Patients not wishing to undergo invasive surgical corrections of age-related facial imperfections, have at their disposal several highly effective injection treatments. They fall into two broad categories. First are the neurotoxins such as Botox®, which are used primarily to relax wrinkles and soften lines.

The other popular option is fillers, such as Restylane®, which are used to strategically add volume for smoothing and contouring effects. Using both technologies, patient satisfaction is generally quite high as they often see dramatic improvement at relatively low cost.


For the neurotoxins, four products dominate the conversation: Botox®, Xeomin®, Dysport® and Jeuveau®. In application all behave more or less the same, and offer similar results. They all use variants of a botulinumtoxin to freeze muscle movement.

The typical areas targeted for treatment are frown lines, lateral canthal lines (crows feet), and glabellar (forehead) lines. There can be as much as a 2-4 week delay before seeing results. Because the effects of the injections are not permanent, over the course of a year, multiple visits to the aesthetics practioner will we necessary.

Your cosmetic surgeon will recommend the best brand (type) based on your particular problem. For example, Dysport® has better tissue penetration and can cover a wider treatment area, while Xeomin® is suitable for patients who have developed tolerance to other variants.

Dermal Fillers

Volumizing Fillers is the other category of injectibles which has found widespread plastic surgery patient appeal. These fillers are further divided into hyaluronic acid based and non-hyaluronic based. The 4 most popular hyaluronic acid based are Juvéderm®, Revanesse®, Restylane® and Stylage®. In the non-hyaluronic sector one finds Sculptra®, Aquamid®, and Bellafill®. All fillers attempt to make corrections to correct imperfections by displacing volume and occupying facial space.

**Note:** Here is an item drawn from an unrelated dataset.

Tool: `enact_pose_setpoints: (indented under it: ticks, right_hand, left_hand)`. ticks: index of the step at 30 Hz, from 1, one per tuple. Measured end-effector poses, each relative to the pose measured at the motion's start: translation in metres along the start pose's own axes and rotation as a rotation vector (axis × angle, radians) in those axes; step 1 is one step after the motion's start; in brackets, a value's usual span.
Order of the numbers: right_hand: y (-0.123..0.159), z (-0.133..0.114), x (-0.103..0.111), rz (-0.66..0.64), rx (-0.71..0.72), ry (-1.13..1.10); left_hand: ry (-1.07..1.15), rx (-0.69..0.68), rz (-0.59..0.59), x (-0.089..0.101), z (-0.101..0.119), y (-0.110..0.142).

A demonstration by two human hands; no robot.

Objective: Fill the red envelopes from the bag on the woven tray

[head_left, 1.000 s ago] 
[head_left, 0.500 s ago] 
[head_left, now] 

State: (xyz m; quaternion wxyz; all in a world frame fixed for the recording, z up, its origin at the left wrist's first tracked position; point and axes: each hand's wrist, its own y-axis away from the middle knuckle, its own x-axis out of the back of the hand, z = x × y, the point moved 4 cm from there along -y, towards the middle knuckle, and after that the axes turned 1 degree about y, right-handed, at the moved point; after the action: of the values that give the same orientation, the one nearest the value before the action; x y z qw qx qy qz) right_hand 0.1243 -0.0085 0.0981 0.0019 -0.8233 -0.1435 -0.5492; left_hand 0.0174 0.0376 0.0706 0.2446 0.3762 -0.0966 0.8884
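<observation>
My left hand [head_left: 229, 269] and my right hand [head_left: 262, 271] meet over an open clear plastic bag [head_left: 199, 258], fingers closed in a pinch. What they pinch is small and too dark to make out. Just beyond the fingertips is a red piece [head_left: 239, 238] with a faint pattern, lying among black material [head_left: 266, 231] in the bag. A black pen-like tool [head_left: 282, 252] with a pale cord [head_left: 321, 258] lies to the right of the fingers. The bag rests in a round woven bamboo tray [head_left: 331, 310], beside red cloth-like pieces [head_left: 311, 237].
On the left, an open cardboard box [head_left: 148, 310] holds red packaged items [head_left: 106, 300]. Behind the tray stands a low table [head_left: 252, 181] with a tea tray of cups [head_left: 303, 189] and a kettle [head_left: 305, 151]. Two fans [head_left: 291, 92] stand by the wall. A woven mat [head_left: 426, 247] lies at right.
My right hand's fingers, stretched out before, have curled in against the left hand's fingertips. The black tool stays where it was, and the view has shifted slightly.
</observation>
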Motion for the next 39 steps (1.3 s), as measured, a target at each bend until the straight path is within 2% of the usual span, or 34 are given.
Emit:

A very popular use of injectible dermal fillers is to add lip volume. Age-related loss of lip volume as well as the appearance of vertical lines along the upper lip are sending millions of women to their surgeon or dermatologist for a corrective procedure. Besides smoothing any wrinkles and adding volume to the tubercle areas, the surgeon will also consider improvements to the shape of the “cupid’s bow”.

Another problem area where older patients seek relief is the nasolabial folds the extend from nose to mouth. A visible sign of age, these lines are particularly well suited for a dermal filler solution. Cheeks are also good candidates for fillers because by injecting above the cheekbone a more youthful facial definition can be achieved.

There are some important downsides to fillers of which patients and their physicians must be aware. Since the goal is to create a natural, more youthful appearance without looking medically modified, extra care must be taken to avoid overfilling the targeted areas. Fillers are stretching a patient’s face. There is a fine line between effects which smooth and contour, and overuse, which can create unsightly puffiness. Taken to an extreme it can result in unnatural distortions, even the so-called “alien face” effect, which occupies so much media attention.